The old man continued his
transformation by immersing himself in Twentieth Century fiction. Perchance, it
was Somerset Maughn’s portrayal of a successful banker who abandons everything
for his art in the “Moon and Six Pence”, or maybe it was Dylan Thomas’ poem “Do
Not Go Gentle Into That Good Night”, whatever the reason, the old man’s
creative spirit that for so many years had been buried somewhere in his soul,
began to stir, and the idea of writing his own story started taking shape in
his heart.
He was not, nor
did he ever consider himself, a writer of fiction. But, he was willing to learn
a new skill. After a few casual and fruitless attempts at story telling he
decided to join a workshop for creative writers. He had nothing to lose except
his ego, and at his age there was very little need of ego.
Thus, each
Monday evening, he has been climbing those twenty-six steps and entering the
rooms from which he was so long ago barred.
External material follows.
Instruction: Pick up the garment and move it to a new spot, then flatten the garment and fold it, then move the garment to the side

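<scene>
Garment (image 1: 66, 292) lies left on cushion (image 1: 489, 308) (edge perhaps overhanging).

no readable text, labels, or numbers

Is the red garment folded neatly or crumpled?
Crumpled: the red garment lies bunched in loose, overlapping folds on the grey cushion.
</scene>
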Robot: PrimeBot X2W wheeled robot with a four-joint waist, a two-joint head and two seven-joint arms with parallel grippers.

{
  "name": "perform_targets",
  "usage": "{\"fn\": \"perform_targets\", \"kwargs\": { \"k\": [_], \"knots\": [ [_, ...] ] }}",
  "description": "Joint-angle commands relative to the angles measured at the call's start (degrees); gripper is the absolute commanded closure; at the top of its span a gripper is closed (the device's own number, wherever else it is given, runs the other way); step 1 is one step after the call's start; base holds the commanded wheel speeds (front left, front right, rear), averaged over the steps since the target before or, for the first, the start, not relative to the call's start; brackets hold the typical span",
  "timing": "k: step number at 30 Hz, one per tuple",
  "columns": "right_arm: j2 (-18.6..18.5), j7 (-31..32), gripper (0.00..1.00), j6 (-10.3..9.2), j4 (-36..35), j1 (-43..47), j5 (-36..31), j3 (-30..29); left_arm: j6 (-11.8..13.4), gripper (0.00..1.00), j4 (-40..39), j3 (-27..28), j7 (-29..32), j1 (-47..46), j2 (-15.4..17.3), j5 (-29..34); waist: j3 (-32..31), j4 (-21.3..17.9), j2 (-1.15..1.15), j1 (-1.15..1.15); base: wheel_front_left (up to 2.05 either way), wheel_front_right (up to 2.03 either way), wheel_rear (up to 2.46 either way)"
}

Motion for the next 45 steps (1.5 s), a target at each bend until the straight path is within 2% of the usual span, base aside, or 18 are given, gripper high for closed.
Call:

He finally was rewarded with the
fulfilled promise of pleasure; perhaps not the anticipated pleasure of an
adolescent, but the more lasting pleasure that accompanies a two-hour feast of
writing and discourse.
And so, the old
man has promised the shy boy of long ago, that they will “not go gentle into
that good night”, but together they will, in Dylan Thomas’ powerful poetic
words, “Rage, rage, against the dying of the light.”